*** Opening Recorded data ***

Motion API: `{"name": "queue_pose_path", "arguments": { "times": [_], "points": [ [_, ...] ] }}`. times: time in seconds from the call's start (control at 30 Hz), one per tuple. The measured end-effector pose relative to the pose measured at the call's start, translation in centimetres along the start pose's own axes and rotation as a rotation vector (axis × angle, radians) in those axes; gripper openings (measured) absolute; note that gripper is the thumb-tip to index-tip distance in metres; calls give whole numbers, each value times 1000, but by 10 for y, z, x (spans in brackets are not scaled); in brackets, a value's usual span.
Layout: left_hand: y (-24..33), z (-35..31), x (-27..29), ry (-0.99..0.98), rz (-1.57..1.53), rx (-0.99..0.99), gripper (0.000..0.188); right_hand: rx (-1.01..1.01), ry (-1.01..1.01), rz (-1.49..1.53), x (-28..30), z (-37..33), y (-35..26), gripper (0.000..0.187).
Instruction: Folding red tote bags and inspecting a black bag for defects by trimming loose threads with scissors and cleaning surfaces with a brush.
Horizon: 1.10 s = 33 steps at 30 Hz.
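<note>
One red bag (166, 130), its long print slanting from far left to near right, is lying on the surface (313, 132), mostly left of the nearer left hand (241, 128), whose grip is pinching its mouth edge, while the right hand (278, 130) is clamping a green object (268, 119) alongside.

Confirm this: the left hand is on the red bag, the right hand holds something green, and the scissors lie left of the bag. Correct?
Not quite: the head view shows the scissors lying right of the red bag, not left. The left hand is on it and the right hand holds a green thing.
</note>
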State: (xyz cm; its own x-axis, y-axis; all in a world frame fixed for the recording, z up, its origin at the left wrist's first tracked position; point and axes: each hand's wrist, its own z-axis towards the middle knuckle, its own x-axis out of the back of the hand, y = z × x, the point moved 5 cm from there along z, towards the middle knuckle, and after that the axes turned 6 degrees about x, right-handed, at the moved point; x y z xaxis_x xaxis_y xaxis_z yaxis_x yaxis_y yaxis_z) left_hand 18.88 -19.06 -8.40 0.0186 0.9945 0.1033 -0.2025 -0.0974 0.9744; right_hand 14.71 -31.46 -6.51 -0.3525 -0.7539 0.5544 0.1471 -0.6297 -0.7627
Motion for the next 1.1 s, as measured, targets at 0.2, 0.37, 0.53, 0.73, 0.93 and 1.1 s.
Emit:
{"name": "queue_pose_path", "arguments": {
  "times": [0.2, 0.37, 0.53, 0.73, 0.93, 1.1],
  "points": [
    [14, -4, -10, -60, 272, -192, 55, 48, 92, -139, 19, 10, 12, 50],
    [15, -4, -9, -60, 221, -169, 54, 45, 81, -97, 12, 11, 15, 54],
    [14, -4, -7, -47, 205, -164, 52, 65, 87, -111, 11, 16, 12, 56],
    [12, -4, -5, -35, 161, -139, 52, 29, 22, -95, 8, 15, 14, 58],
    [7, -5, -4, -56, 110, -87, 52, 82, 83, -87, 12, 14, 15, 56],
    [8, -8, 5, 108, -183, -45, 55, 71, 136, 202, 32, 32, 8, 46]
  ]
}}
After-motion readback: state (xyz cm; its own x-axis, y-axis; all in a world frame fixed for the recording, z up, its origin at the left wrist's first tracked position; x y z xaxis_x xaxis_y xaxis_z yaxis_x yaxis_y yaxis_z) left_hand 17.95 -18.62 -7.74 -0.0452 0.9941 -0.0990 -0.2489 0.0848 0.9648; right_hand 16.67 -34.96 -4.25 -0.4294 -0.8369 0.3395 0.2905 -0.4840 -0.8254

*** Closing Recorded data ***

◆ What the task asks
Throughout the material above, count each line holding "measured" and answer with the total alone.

◆ Task output
2